Gard
Conjoncture
Ambiance morose, selon la Banque de France
Selon le directeur départemental de la Banque de France dans le Gard, Nicolas Resseguier, la crise financière mondiale « crée une ambiance morose », en France, qui a des répercussions dans le département. Parmi les faibesses du Gard, le crédit bancaire aux entreprises, qui stagne, ou encore le surendettement des particuliers, qui progresse de 11 %, à fin juillet, sur un an (le crédit aux particuliers progrsse de 2%), avec un total de 2 500 dossiers par an.

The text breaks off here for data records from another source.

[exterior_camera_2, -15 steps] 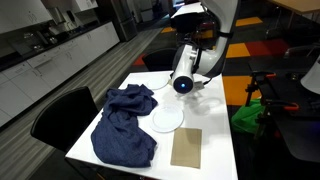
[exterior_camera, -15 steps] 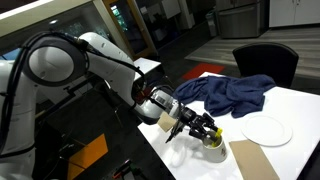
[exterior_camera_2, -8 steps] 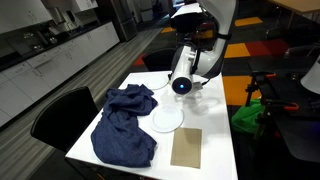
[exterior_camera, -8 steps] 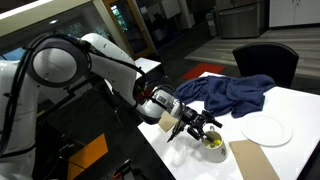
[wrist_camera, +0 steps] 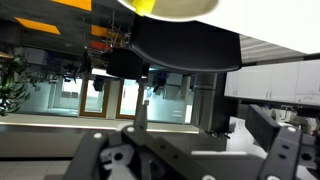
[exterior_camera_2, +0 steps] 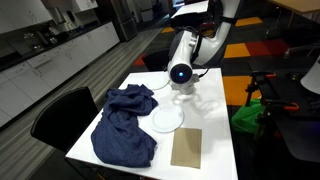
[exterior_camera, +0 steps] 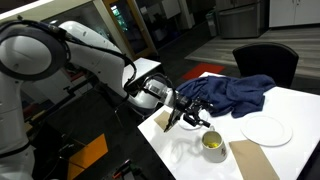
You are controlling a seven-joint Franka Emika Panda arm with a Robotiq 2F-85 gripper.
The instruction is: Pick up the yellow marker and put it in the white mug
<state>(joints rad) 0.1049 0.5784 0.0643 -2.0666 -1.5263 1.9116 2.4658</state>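
The hand (exterior_camera: 196, 118) hangs in the air just above the near edge of the worktop (exterior_camera: 300, 100), beside the mug (exterior_camera: 214, 152) and a little higher than its rim, apart from it. In the wrist view its two fingers (wrist_camera: 103, 158) stand wide from each other with nothing between them, so I judge the hand open and empty. This fits with what the mug shows. Inside its mouth there is a yellow patch, which I take for the marker (exterior_camera: 213, 142), already resting in the cup. How it leans there is too small to tell. A yellow shape also sits at the top edge of the wrist view, but I cannot say what it is. The mug stands upright near the corner of the worktop, probably because there the arm reaches it without crossing other things. Close behind the hand lies a crumpled blue cloth (exterior_camera: 230, 95). It is soft and loose, and a low sideways move of the hand could catch it. Farther off are a white plate (exterior_camera: 266, 129) and, beside the mug, a flat brown card (exterior_camera: 255, 160), both apart from the mug. From how things lie, the task seems done or almost done. What remains, in my judgement, is only to lift the hand clear without touching the mug.
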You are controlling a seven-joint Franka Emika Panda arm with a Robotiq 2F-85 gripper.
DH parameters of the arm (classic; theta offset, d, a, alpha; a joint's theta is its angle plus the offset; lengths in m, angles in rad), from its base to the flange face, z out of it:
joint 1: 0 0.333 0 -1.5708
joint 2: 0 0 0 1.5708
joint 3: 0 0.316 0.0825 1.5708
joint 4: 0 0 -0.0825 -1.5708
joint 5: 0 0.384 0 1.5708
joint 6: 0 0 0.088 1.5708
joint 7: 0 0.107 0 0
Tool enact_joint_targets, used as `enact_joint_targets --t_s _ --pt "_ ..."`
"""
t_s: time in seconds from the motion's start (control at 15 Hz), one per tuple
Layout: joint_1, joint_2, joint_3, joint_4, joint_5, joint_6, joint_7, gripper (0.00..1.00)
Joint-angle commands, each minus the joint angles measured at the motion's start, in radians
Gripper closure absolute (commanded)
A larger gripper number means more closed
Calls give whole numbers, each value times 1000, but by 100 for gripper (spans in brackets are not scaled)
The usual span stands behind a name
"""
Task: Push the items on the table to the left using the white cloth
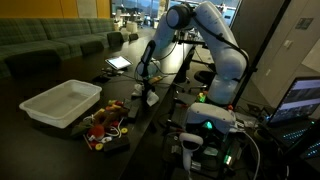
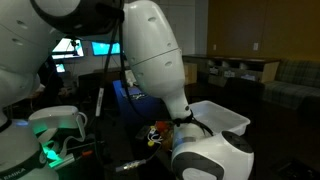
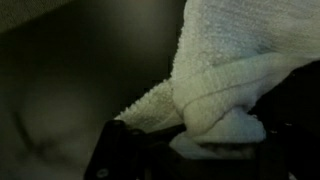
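In the wrist view a white terry cloth [image 3: 230,70] fills the right half, bunched and pinched between my dark gripper jaws [image 3: 195,150] over the dark table. In an exterior view my gripper [image 1: 148,86] is low over the black table [image 1: 60,75], with a bit of the white cloth [image 1: 150,96] showing under it. A pile of small colourful items [image 1: 105,128] lies nearer the front edge, apart from the gripper. The items also show in the other exterior view [image 2: 156,135], where the arm hides the gripper.
A white plastic bin [image 1: 60,102] stands beside the items; it also shows in an exterior view [image 2: 228,118]. A tablet [image 1: 118,62] lies at the table's far side. The robot base [image 1: 205,125] and a laptop [image 1: 300,100] stand by the table.
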Motion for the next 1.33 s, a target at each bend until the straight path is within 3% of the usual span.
enact_joint_targets --t_s 0.0,0.33,0.67,1.27 --pt "4 -85 19 -171 -11 23 -21 100" --pt "8 -143 101 -296 15 6 -45 100" --pt "36 -144 206 -301 57 9 -28 100" --pt "189 -154 331 -290 121 -17 40 100"
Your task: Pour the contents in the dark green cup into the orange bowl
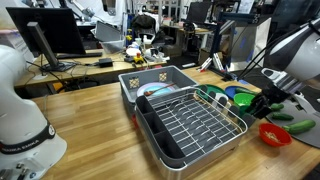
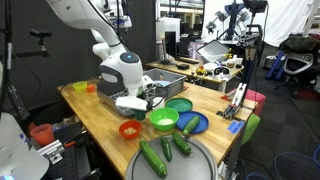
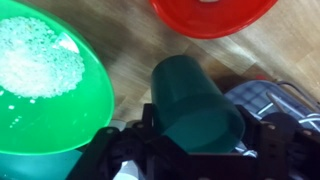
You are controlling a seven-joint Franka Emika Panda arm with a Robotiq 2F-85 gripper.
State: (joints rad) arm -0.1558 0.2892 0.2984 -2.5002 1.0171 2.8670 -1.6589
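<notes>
In the wrist view my gripper [image 3: 200,138] is shut on the dark green cup [image 3: 188,88], its fingers on either side of the cup's wall. The cup's closed bottom points toward the orange bowl [image 3: 215,15], which lies just beyond it at the top of the view, and its contents are hidden. The gripper hangs low over the wooden table in both exterior views [image 1: 262,102] [image 2: 150,99]. The orange bowl also shows in both exterior views [image 1: 275,134] [image 2: 130,129], a short way from the gripper.
A bright green bowl [image 3: 40,85] holding white granules sits right beside the cup and also shows in an exterior view [image 2: 163,120]. A blue dish [image 2: 192,123], a second green bowl [image 2: 178,104], dark green cucumbers [image 2: 155,156] and a grey dish rack [image 1: 190,122] stand nearby.
</notes>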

Les impayés augmentent, en particulier dans le BTP, qui « souffre beaucoup », selon Nicolas Resseguier. « Il y a moins de chantiers publics, d’une part. Et d’autre part, les prix baissent au-delà du raisnnable ». Le commerce est touché par le même phénomène de baisse du crédit et d’augmentation des impayés, particulièrement en centre-ville. « Aux éléments structurels, avec l’augmentation des grandes surfaces, s’ajoutent des problèmes cnjnctures, comme les retards du chantier du TCSP nîmois ».
L’industrie, un atout
Parmi les raisons de se réjouir, l’augmentation de 3 %, sur un an, des crédits aux TPE (- de 20 salariés), ou encore « l’augmentation de 10 %, sur un an, du crédit à l’habitat ». D’autre part, « le tissu industriel reste un atout. Axens a un bon niveaiu d’activité. C’est aussi le cas de Saint-Mamet, qui progresse de 20 % sur un an ». Le tourisme tire également son épingle du jeu avec « une bonne saisn 2011 dans le Gard. Autre fer de lance du département, « l’innovation. Avec l’École des Mines, le Gard est un foyer de création de petites entreprises ». Quant aux défaillances des entreprises, elles demeurent « au même rythme que l’année précédente ».